TRY IT: Search the data for "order" and copy every matching line.

[Saved entries]
▬▬▬▬▬▬

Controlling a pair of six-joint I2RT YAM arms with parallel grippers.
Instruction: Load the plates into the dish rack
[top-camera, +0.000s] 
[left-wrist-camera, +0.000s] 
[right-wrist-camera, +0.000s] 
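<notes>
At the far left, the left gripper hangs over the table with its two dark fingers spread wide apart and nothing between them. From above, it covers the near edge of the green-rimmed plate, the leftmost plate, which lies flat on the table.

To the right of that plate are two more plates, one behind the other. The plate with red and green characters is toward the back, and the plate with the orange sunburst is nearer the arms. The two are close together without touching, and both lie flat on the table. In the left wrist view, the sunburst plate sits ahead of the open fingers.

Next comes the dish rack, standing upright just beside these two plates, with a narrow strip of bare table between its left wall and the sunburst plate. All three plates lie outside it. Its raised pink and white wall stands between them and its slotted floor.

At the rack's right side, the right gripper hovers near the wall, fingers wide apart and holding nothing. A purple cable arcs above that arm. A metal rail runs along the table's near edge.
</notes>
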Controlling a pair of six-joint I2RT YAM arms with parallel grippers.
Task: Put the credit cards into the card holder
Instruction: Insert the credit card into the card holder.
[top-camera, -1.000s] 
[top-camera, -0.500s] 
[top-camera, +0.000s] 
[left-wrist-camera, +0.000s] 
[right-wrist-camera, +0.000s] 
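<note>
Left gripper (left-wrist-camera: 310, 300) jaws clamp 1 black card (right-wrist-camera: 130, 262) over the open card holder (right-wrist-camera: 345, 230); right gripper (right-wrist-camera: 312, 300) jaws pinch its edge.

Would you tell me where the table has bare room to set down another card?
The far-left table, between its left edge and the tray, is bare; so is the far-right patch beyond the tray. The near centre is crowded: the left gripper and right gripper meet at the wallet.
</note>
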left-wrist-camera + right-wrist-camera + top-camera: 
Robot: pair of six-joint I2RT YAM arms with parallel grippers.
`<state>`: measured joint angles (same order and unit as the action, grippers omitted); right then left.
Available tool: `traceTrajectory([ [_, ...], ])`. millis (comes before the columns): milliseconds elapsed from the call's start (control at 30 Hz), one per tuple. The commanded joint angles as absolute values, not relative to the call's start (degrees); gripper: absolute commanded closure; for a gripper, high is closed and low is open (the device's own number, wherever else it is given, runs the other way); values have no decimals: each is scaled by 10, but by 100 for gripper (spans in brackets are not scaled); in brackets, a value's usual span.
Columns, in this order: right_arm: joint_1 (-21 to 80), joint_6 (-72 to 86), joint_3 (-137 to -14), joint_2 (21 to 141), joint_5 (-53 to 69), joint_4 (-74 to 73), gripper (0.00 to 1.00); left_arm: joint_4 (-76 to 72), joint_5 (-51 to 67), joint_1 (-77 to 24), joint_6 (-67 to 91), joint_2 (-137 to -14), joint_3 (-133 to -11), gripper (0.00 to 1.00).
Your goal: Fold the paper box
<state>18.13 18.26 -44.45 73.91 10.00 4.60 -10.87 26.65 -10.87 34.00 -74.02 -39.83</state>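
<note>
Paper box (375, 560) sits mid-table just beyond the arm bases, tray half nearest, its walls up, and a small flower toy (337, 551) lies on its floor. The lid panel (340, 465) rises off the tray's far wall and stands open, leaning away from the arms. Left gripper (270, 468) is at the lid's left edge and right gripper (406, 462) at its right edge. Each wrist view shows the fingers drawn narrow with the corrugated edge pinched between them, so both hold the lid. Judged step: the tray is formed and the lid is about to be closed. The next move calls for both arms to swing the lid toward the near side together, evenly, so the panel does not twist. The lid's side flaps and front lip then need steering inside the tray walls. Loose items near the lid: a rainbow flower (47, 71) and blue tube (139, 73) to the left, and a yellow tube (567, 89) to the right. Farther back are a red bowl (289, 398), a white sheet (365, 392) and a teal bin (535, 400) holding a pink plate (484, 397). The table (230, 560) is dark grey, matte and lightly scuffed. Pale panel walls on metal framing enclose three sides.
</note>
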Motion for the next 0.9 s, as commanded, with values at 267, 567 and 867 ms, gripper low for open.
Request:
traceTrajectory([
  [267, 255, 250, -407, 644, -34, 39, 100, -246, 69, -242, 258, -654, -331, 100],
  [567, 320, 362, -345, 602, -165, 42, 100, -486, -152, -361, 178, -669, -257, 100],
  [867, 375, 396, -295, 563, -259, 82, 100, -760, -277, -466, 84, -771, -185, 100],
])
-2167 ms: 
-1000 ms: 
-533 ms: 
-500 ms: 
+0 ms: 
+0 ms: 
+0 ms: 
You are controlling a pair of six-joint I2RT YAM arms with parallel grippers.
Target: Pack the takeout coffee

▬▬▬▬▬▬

RESULT OF THE EXERCISE:
`<state>`: measured joint angles (same order and unit as the action, grippers omitted); right then left.
Columns, in this order: right_arm: joint_1 (-21 to 80), joint_6 (-72 to 86), joint_3 (-137 to -14), joint_2 (21 to 141), joint_5 (-53 to 69), joint_4 (-74 to 73), gripper (0.00 to 1.00); left_arm: joint_4 (-76 to 72), joint_5 (-51 to 67), joint_1 (-77 to 24), joint_6 (-67 to 91), joint_2 (-137 to -14), joint_3 (-133 to -11), gripper (0.00 to 1.00).

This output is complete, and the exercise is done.